● Activity
An exact copy of all the data below is needed.

● Supplied information
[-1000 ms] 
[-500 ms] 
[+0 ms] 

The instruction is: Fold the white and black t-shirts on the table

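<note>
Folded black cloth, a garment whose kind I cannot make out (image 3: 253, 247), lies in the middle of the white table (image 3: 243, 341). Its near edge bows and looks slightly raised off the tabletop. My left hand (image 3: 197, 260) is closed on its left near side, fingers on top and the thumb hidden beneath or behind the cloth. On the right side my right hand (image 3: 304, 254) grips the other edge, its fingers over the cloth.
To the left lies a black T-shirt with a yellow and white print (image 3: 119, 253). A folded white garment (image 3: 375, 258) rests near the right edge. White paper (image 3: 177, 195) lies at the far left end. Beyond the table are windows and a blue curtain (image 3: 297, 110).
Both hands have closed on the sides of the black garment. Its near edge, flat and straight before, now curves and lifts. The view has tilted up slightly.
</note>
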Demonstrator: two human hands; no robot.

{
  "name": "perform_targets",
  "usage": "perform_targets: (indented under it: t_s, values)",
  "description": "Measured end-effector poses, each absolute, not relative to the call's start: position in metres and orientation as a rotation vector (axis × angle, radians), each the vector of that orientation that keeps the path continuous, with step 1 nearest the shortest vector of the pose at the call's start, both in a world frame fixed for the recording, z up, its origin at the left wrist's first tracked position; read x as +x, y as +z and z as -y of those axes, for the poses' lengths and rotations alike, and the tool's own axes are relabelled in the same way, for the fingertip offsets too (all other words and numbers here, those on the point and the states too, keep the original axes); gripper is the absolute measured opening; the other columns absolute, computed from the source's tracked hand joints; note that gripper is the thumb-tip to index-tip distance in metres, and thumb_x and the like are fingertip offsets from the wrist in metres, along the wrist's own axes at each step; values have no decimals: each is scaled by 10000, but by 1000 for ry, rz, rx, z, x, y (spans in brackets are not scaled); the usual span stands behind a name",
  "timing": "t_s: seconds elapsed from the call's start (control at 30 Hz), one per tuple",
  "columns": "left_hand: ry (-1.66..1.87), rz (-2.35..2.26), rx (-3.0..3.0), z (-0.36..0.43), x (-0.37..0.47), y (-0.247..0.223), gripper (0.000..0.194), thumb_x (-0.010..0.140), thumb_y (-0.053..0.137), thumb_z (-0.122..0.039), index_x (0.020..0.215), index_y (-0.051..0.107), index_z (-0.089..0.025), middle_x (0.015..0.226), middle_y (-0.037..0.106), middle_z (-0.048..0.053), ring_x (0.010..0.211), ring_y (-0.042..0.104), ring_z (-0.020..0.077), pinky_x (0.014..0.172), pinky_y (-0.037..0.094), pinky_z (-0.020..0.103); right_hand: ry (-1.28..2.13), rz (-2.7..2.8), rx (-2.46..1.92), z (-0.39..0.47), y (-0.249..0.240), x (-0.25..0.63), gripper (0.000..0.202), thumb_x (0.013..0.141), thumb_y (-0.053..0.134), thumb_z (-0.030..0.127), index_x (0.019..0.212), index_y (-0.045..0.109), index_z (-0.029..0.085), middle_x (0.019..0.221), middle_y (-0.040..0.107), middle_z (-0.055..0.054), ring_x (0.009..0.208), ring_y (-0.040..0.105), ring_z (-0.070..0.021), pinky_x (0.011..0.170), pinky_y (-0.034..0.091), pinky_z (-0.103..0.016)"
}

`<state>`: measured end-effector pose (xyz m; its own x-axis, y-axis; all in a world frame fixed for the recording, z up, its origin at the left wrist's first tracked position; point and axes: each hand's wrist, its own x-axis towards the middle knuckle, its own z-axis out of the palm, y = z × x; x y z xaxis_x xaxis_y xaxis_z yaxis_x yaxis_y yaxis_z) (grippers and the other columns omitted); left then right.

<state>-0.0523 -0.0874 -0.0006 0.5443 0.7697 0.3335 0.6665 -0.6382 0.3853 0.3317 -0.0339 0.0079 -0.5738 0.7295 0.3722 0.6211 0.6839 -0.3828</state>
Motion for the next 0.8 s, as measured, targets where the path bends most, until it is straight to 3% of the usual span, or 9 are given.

● Response to the task
[-1000 ms] 
[-500 ms] 
[+0 ms] 

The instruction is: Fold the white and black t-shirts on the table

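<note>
Folded black cloth, a garment whose kind I cannot make out (image 3: 253, 247), lies in the middle of the white table (image 3: 243, 341). Its near edge bows and looks slightly raised off the tabletop. My left hand (image 3: 197, 260) is closed on its left near side, fingers on top and the thumb hidden beneath or behind the cloth. On the right side my right hand (image 3: 304, 254) grips the other edge, its fingers over the cloth.
To the left lies a black T-shirt with a yellow and white print (image 3: 119, 253). A folded white garment (image 3: 375, 258) rests near the right edge. White paper (image 3: 177, 195) lies at the far left end. Beyond the table are windows and a blue curtain (image 3: 297, 110).
Both hands have closed on the sides of the black garment. Its near edge, flat and straight before, now curves and lifts. The view has tilted up slightly.
</note>
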Demonstrator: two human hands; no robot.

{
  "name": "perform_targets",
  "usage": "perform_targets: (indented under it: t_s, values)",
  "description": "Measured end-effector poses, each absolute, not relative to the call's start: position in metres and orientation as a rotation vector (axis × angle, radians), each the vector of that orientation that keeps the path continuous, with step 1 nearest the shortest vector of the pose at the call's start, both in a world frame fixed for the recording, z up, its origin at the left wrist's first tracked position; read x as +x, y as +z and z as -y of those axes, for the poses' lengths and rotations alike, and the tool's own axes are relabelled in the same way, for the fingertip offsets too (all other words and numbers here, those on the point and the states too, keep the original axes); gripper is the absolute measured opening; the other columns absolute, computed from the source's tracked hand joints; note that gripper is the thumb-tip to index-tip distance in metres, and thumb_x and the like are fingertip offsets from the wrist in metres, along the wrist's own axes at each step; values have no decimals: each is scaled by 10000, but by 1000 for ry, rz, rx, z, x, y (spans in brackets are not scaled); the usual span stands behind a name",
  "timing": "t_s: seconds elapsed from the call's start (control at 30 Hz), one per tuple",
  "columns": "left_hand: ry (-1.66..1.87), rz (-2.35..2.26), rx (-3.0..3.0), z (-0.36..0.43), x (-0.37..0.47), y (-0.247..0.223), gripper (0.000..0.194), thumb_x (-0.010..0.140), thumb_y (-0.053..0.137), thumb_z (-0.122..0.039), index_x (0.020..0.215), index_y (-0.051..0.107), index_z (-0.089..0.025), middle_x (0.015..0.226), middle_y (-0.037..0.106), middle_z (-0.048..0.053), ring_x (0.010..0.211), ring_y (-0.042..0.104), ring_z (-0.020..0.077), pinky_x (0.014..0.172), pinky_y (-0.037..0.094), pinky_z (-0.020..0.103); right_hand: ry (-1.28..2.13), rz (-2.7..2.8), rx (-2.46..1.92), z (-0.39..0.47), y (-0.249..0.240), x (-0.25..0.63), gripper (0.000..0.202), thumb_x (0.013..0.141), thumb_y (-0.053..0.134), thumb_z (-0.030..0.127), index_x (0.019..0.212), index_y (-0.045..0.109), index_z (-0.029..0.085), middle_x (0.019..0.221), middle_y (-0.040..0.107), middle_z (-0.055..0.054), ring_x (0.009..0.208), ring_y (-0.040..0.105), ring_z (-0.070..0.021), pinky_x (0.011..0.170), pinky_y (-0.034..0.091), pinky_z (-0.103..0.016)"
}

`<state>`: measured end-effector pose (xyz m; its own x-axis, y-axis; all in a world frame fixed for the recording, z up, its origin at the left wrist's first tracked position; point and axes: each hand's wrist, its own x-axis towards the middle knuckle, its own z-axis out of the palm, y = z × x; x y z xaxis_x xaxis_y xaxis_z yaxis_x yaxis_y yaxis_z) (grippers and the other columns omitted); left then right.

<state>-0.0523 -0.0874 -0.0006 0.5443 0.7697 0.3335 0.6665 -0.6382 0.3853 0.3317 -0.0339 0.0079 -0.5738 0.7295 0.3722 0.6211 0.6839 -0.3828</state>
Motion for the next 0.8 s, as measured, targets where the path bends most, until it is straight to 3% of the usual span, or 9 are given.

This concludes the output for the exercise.